#### Your assignment
Reproduce every line of the material below, but drop the pictures.

#### Given data
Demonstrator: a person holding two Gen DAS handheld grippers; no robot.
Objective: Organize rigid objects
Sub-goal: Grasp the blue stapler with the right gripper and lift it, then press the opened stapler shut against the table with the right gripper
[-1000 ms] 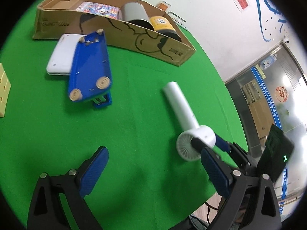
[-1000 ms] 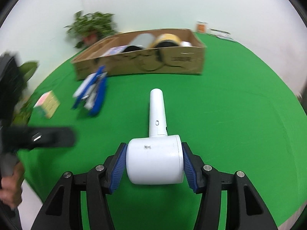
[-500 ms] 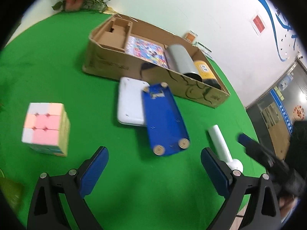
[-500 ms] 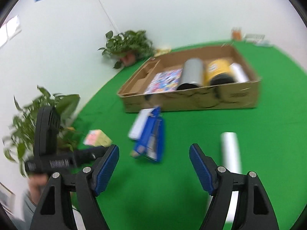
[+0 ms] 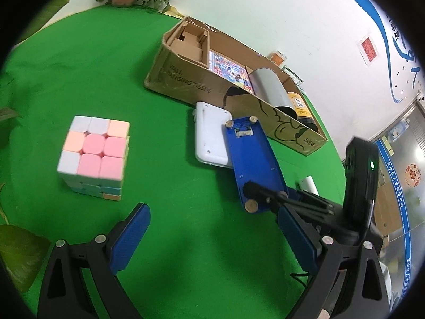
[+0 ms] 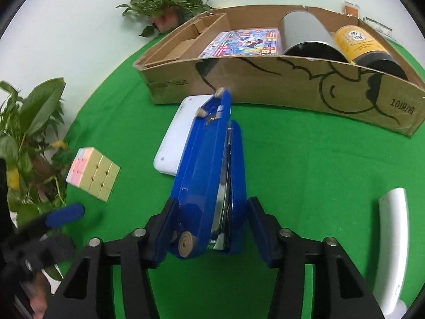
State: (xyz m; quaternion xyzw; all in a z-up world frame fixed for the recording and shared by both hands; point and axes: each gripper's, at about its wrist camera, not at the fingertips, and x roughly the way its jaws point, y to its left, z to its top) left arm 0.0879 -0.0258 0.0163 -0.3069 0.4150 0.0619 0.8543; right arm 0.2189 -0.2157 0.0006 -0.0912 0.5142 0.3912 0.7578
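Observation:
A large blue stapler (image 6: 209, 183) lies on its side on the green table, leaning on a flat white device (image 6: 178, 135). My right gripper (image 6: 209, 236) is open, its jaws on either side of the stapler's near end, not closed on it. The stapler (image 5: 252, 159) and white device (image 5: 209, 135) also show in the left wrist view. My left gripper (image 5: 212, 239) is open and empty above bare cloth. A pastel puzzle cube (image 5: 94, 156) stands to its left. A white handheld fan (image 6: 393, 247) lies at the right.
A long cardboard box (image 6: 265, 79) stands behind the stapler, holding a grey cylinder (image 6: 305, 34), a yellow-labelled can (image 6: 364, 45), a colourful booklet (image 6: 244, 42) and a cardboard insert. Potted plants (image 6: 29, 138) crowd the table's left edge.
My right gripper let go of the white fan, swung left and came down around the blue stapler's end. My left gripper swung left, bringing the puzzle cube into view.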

#### Task answer
Demonstrator: a person holding two Gen DAS handheld grippers; no robot.
Objective: Organize rigid objects
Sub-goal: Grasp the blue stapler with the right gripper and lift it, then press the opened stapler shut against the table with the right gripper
[-1000 ms] 
[-1000 ms] 
[-500 ms] 
[-500 ms] 
[+0 ms] 
[+0 ms] 
State: (xyz m; quaternion xyzw; all in a z-up world frame fixed for the recording and shared by both hands; point and axes: each gripper's, at about its wrist camera, not at the fingertips, and x roughly the way its jaws point, y to its left, z to its top) left arm 0.0879 -0.0258 0.0163 -0.3069 0.4150 0.0619 0.8543; right arm 0.2189 -0.2157 0.0006 -0.0912 0.5142 0.3912 0.7578
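Observation:
A large blue stapler (image 6: 209, 183) lies on its side on the green table, leaning on a flat white device (image 6: 178, 135). My right gripper (image 6: 209, 236) is open, its jaws on either side of the stapler's near end, not closed on it. The stapler (image 5: 252, 159) and white device (image 5: 209, 135) also show in the left wrist view. My left gripper (image 5: 212, 239) is open and empty above bare cloth. A pastel puzzle cube (image 5: 94, 156) stands to its left. A white handheld fan (image 6: 393, 247) lies at the right.
A long cardboard box (image 6: 265, 79) stands behind the stapler, holding a grey cylinder (image 6: 305, 34), a yellow-labelled can (image 6: 364, 45), a colourful booklet (image 6: 244, 42) and a cardboard insert. Potted plants (image 6: 29, 138) crowd the table's left edge.
My right gripper let go of the white fan, swung left and came down around the blue stapler's end. My left gripper swung left, bringing the puzzle cube into view.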

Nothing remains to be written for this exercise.